Pietà
Das nächste Kunstwerk zur Marienverehrung ist eine Plastik – die Pietà an der Innenwand der Kirche. Sie wurde um 1748 vermutlich von dem Künstler Johann Felizian Hegenauer geschnitzt. Das Wort Pietà kommt aus dem Italienischen und heißt übersetzt: Frömmigkeit oder auch Mitleid. Die Pietà stellt Maria als Mater Dolorosa dar, als Schmerzensmutter. Dieses Motiv der Kunst ist seit dem frühen 14. Jahrhundert bekannt und ist sehr wahrscheinlich in Zusammenhang mit den Andachtsbildern entstanden. Andachtsbilder waren meist kleine, plastische Fiuguren oder Figurengruppen, die parallel zur damaligen Mystik entstanden sind. Dazu gehören z. B. die Johannesminnen, die hier in Oberschwaben und im Bodenseeraum entstanden sind. Die Mystik wendete sich in ihrer Innerlichkeit verstärkt dem erlösenden Leiden Chritsti und dem Mitleiden der Menschen zu.

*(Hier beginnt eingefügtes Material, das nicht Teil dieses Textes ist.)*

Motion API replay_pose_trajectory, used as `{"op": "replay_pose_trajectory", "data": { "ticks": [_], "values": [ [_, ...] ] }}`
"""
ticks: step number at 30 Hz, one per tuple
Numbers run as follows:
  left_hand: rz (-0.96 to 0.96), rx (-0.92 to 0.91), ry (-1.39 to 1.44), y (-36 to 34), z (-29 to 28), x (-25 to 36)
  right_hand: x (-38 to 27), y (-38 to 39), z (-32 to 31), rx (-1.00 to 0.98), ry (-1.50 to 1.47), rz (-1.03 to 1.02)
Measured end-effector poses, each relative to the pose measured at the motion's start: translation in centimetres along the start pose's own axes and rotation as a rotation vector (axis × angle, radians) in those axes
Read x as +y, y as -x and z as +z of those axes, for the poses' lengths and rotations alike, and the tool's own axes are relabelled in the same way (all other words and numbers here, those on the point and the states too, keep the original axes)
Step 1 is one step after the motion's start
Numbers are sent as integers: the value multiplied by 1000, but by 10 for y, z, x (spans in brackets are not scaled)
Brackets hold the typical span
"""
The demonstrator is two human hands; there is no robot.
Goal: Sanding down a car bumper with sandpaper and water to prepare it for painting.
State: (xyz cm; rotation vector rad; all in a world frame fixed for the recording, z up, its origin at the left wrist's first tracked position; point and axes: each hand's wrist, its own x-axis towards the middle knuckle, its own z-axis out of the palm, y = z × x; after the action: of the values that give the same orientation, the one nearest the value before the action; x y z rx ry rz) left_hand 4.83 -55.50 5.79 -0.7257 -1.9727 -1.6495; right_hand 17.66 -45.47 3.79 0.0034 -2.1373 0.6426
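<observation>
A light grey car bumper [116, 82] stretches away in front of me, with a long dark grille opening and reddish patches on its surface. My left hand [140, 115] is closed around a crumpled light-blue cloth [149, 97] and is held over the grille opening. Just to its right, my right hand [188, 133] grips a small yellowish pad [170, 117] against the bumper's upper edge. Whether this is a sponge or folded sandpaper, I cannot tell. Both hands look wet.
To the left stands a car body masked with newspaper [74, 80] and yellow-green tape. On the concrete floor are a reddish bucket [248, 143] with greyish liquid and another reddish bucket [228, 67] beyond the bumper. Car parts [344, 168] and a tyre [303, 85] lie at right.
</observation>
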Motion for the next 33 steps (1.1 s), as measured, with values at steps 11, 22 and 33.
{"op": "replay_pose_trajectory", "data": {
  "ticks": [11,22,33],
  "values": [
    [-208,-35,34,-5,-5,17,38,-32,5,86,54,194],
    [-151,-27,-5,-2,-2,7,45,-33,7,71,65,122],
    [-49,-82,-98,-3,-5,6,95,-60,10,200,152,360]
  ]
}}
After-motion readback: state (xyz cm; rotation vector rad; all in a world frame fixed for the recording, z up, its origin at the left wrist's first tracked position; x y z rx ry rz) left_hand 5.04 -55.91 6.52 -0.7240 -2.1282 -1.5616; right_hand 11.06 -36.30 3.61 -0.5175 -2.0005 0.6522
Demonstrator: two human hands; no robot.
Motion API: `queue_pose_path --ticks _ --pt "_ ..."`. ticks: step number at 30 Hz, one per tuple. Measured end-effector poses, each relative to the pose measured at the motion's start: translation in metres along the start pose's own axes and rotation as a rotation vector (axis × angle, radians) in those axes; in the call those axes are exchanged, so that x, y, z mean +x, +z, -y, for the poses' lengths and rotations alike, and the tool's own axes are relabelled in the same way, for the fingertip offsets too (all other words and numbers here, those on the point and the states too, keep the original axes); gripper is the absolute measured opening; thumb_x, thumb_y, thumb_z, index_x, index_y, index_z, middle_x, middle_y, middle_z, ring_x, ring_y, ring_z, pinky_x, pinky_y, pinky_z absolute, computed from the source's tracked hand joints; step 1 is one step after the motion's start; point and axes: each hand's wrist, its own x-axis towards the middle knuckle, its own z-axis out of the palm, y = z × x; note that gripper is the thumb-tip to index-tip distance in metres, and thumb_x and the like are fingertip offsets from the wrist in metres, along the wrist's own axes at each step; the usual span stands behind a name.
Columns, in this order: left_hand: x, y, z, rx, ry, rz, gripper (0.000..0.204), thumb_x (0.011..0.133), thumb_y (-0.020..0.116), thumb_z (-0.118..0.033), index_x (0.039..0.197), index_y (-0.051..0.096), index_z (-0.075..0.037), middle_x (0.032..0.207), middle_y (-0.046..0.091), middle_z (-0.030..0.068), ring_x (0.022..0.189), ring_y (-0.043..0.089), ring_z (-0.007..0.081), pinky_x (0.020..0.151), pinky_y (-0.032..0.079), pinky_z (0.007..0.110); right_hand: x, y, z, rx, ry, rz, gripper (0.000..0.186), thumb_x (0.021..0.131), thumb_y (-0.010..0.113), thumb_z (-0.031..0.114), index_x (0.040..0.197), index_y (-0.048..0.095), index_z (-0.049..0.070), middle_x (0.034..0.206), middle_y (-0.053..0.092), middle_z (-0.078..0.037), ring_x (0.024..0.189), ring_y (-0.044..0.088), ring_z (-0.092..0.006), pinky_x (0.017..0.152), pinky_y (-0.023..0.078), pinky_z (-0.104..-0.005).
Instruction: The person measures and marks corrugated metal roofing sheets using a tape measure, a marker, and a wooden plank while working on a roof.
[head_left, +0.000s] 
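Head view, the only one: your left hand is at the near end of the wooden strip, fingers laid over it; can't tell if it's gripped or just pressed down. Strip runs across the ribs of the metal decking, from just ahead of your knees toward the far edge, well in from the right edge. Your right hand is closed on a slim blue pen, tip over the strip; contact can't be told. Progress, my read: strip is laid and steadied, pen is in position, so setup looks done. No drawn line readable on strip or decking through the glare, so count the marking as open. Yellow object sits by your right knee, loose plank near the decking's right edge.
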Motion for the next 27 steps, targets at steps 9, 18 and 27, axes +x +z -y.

In der Darstellung der Pietà kommt diese Absicht auf einzigartige Weise zum Ausdruck. Sie zeigt den Leichnam Christi, wie er nach der Kreuzabnahme steif und geschunden auf dem Schoße seiner Mutter ruht. Maria beugt sich voller Schmerz und tränenüberströmten Gesicht über ihren Sohn. Ihr Herz durchdringt ein Schwert – das entspricht dem Lukas-Evangelium, das von der Beschneidung Jesu im Tempel berichtet und folgende Worte des greisen Simeon an Maria überliefert: "Und dein eigenes Leben wird ein Schwert durchdringen!" (LK 2,35).
Die rote Farbe des Kleides der Gottesmutter verweist in dieser Darstellung nicht auf ihren Rang als Himmelkönigin; vielmehr steht sie hier für das vergossene Blut ihres Sohnes. Der blaue Umhang ist mit einer goldenen Borde eingefaßt, ebenso trägt Christus eine goldene Lendenschürze. Gold ist die Farbe der Ewigkeit und bringt zum Ausdruck, daß mit dem Tod nicht alles aus ist, sondern daß wir in allem Schmerz und in allem Leid auf die Ewigkeit hoffen dürfen. Dieser vertrauensvolle Glaube, der – nach Jesu eigenen Worten - dem Sein der Kinder gleichen soll, wird versinnbildlicht durch die beiden Putten, die das Andachtsbild mittrauernd einrahmen.
Die Pietà zählt zu den häufigsten und verbreitetsten Mariendarstellungen seit dem Mittelalter; der Grund liegt wohl darin, daß sich die Menschen in all ihrem Leid in diesem Bildnis wiederfinden konnten und Trost fanden. So gewiß auch die Dominikanerinnen in Habsthal, denn auch ihr Ordensleben verlief gewiß nicht ohne Schmerz und Leid.